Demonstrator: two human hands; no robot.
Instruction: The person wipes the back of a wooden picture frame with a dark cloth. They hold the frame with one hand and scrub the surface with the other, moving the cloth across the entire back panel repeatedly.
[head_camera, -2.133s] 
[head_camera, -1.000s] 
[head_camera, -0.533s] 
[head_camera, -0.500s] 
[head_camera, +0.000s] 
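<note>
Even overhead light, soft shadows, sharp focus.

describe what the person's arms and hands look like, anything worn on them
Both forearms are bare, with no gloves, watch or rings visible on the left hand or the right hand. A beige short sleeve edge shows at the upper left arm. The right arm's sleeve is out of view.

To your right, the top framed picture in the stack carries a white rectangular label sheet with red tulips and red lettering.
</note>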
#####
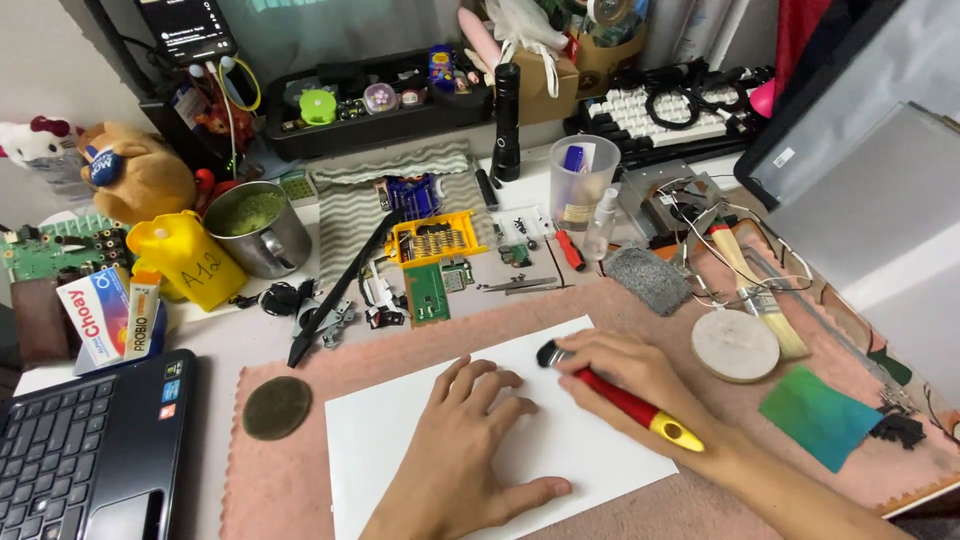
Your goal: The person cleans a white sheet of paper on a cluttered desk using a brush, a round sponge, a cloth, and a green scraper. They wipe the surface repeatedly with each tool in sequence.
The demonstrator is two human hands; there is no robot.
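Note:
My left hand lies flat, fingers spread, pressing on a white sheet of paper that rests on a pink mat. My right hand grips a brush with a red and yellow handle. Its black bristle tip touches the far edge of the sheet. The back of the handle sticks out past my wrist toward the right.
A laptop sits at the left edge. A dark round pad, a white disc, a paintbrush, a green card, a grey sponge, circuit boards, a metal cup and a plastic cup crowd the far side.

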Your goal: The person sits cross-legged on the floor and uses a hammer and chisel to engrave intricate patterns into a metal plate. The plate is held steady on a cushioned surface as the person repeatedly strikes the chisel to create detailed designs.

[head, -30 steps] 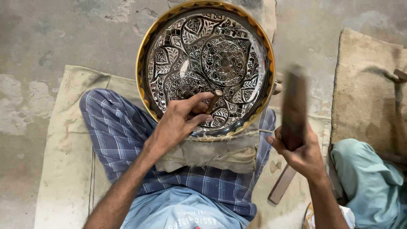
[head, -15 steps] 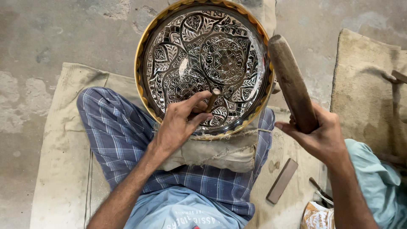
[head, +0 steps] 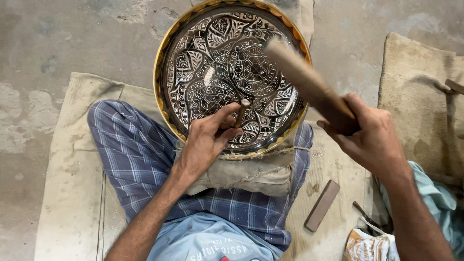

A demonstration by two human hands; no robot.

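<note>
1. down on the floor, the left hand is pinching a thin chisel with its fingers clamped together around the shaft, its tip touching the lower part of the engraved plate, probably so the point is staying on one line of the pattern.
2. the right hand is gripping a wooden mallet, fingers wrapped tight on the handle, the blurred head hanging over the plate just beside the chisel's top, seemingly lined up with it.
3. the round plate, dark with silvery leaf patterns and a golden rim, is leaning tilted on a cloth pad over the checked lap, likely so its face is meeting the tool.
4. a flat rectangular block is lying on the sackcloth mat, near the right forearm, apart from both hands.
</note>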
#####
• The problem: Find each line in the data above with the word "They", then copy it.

• Task output:
Instruction: The person wipes the back of a wooden picture frame with a dark cloth. They hold the frame with one hand and scrub the surface with the other, moving the cloth across the entire back panel repeatedly.
Your goal: The person cleans a white sheet of paper on a cluttered desk using a brush, a round sponge, a cloth, and a green scraper. They wipe the surface repeatedly with each tool in sequence.

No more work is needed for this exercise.